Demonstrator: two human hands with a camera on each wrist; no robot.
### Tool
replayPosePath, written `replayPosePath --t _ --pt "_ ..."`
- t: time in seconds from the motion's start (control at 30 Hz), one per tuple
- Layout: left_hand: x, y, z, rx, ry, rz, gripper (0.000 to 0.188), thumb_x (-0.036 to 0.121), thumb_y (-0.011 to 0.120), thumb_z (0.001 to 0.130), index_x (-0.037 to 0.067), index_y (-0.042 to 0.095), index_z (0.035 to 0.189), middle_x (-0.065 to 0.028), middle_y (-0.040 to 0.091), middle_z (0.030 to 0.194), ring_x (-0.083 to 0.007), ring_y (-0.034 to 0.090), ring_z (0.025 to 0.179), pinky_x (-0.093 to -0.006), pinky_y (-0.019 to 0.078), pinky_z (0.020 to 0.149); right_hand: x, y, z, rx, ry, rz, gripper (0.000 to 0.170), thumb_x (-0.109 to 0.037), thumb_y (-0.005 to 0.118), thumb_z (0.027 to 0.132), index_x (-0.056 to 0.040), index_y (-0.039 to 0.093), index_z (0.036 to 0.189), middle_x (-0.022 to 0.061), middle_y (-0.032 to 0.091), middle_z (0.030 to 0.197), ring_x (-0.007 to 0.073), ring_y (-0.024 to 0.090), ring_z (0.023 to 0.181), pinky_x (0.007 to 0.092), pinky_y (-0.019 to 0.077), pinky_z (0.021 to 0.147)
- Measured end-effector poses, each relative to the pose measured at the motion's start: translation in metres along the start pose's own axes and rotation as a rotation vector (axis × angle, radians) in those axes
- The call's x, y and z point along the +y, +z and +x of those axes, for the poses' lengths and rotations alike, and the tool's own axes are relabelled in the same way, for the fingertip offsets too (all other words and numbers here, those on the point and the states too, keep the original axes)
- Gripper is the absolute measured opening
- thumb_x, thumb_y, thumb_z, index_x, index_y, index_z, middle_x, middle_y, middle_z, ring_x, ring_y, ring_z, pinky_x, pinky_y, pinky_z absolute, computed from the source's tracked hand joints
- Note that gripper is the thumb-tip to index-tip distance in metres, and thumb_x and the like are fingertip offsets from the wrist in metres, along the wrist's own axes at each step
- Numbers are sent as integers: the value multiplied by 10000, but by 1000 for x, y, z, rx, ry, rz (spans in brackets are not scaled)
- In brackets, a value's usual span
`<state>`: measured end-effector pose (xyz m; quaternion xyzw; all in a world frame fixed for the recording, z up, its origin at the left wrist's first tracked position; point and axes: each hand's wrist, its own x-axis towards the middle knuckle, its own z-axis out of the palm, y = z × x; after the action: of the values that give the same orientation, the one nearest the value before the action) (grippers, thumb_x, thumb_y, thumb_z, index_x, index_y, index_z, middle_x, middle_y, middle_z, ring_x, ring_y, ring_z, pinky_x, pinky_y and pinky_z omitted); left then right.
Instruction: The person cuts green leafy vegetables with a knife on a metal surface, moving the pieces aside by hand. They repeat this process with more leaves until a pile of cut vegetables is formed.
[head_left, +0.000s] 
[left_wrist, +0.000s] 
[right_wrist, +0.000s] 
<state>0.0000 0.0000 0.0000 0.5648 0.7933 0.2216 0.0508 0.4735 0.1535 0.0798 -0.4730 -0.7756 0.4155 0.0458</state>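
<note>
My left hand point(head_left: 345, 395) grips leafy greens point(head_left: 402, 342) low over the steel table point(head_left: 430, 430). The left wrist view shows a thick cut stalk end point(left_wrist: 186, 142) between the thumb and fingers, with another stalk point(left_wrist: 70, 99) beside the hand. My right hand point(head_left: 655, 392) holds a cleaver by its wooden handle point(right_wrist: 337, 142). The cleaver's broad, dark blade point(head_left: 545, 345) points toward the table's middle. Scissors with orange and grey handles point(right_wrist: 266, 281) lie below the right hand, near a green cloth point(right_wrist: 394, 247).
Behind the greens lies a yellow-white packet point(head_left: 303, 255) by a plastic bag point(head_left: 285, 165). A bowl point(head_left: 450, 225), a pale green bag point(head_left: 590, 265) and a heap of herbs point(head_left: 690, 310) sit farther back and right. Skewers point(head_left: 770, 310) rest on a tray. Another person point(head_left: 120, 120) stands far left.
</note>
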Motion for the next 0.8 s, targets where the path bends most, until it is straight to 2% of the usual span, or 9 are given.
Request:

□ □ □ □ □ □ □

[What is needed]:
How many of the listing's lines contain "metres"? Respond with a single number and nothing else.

[Response to this exercise]:
2